• [Exercise prompt]: Copy each line of the listing where the word "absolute" can be found.

• [Material provided]:

= = = = =

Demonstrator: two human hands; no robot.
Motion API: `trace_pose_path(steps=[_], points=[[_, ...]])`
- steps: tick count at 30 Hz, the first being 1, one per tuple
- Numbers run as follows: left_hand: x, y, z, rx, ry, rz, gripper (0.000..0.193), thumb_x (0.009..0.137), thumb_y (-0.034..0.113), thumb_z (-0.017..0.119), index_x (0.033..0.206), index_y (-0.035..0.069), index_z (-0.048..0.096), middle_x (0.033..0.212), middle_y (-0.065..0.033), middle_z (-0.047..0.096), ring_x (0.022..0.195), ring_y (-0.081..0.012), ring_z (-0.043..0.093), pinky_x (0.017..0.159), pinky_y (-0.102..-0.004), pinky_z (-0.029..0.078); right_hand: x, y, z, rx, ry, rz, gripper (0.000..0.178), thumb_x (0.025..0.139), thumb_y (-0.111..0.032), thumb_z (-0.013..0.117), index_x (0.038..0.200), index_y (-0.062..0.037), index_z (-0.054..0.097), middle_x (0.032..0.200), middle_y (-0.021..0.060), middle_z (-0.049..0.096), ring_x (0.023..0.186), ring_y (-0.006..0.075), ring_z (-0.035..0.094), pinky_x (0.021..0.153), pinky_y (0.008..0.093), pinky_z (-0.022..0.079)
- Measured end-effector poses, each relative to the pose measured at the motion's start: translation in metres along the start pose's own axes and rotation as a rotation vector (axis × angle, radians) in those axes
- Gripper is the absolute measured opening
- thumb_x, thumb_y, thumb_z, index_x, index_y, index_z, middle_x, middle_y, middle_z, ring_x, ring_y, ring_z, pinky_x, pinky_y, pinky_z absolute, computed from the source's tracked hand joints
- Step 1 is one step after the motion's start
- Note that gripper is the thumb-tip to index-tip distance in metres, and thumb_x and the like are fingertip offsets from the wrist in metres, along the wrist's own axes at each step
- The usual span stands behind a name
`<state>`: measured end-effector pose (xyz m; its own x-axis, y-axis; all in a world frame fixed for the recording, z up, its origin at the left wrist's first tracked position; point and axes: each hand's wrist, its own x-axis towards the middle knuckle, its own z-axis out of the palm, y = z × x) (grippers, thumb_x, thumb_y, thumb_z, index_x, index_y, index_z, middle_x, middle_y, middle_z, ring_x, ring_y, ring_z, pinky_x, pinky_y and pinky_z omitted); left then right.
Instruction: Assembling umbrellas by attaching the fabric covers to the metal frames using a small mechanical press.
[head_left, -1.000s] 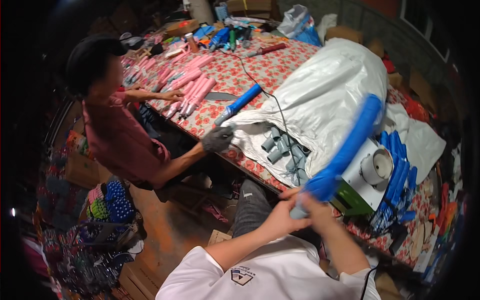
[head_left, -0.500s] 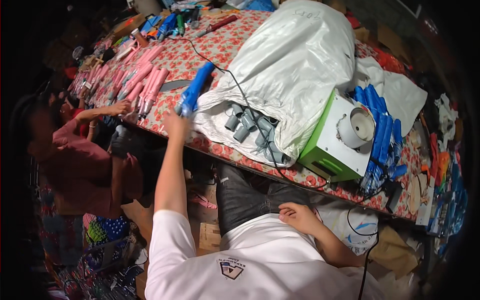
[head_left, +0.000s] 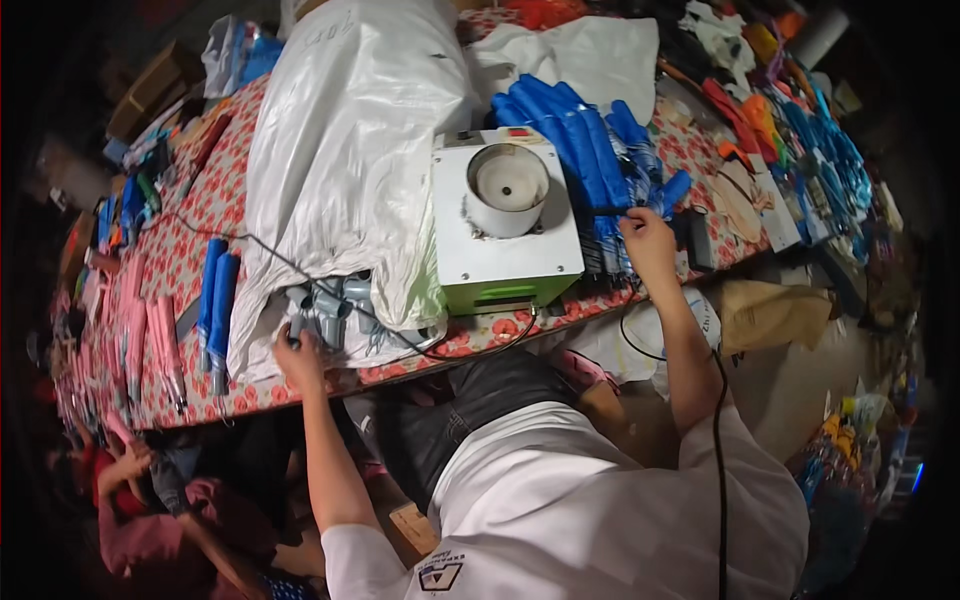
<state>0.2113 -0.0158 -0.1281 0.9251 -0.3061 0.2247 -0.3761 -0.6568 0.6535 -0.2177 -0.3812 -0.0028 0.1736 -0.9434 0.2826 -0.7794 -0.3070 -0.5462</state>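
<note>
At the mouth of the white sack point(head_left: 350, 130), my left hand point(head_left: 300, 362) is closed around a grey plastic umbrella handle. More loose grey plastic handles point(head_left: 330, 308) lie there, short and hollow. My right hand point(head_left: 650, 245) pinches the dark rod-like end of a folded umbrella point(head_left: 603, 211), beside the pile of blue folded umbrellas point(head_left: 575, 135). Part of that umbrella is hidden among the others. Two more blue umbrellas point(head_left: 218, 305) lie side by side left of the sack.
A white and green machine point(head_left: 500, 255) with a round cup on top stands between my hands. Black cables run across the table point(head_left: 390, 372) and over my right side. Pink folded umbrellas point(head_left: 160, 335) lie at the left, near another person's hands point(head_left: 130, 465).
The blue umbrella from my left hand now lies on the table, and that hand is at the grey handles. My right hand has risen from my lap to the blue pile. The view has turned right.
</note>
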Motion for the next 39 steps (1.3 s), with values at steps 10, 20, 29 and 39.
trace_pose_path(steps=[10, 20, 29, 39], points=[[-0.101, 0.089, -0.101, -0.959, -0.311, -0.456, 0.049, 0.090, 0.005, 0.052, 0.139, 0.002, 0.044, 0.125, -0.0161, 0.053, 0.091, -0.0203, 0.058, 0.079, -0.0267, 0.048, 0.103, 0.035, 0.043, -0.249, -0.391, 0.190, 0.043, 0.074, -0.032, 0.066, 0.099, 0.0026, 0.067, 0.090, 0.0179, 0.069, 0.081, 0.0360, 0.064, 0.077, 0.0391, 0.051], [-0.183, 0.129, -0.076, -1.184, -0.488, -0.535, 0.045, 0.078, -0.007, 0.058, 0.121, 0.004, 0.052, 0.103, -0.0118, 0.060, 0.084, -0.0200, 0.060, 0.079, -0.0277, 0.046, 0.115, -0.033, -0.021, 0.617, 0.533, 0.077, 0.038, 0.080, -0.030, 0.067, 0.090, 0.0055, 0.057, 0.083, 0.0156, 0.061, 0.072, 0.0267, 0.055, 0.072, 0.0362, 0.047], [-0.185, 0.257, -0.094, -0.952, -0.574, 0.193, 0.030, 0.066, 0.002, 0.081, 0.083, 0.004, 0.056, 0.091, -0.0087, 0.067, 0.074, -0.0184, 0.061, 0.066, -0.0301, 0.048, -0.086, -0.180, -0.087, 1.639, -0.365, -0.317, 0.033, 0.079, -0.029, 0.051, 0.104, -0.0084, 0.048, 0.087, 0.0100, 0.054, 0.066, 0.0179, 0.055, 0.064, 0.0283, 0.046], [-0.181, 0.231, -0.127, -0.744, -0.350, 0.303, 0.021, 0.069, -0.002, 0.074, 0.080, 0.005, 0.058, 0.083, -0.0077, 0.067, 0.064, -0.0180, 0.059, 0.058, -0.0278, 0.046, -0.152, -0.204, -0.033, 1.088, -1.048, -0.650, 0.024, 0.082, -0.014, 0.063, 0.102, -0.0012, 0.059, 0.110, 0.0159, 0.058, 0.101, 0.0272, 0.055, 0.089, 0.0378, 0.045]])
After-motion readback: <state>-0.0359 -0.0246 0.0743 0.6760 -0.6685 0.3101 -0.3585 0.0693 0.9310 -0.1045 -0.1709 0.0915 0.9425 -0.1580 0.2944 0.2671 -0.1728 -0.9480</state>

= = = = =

• [Your response]:
- Gripper is the absolute measured opening
- thumb_x, thumb_y, thumb_z, index_x, index_y, index_z, middle_x, middle_y, middle_z, ring_x, ring_y, ring_z, pinky_x, pinky_y, pinky_z absolute, computed from the source's tracked hand joints

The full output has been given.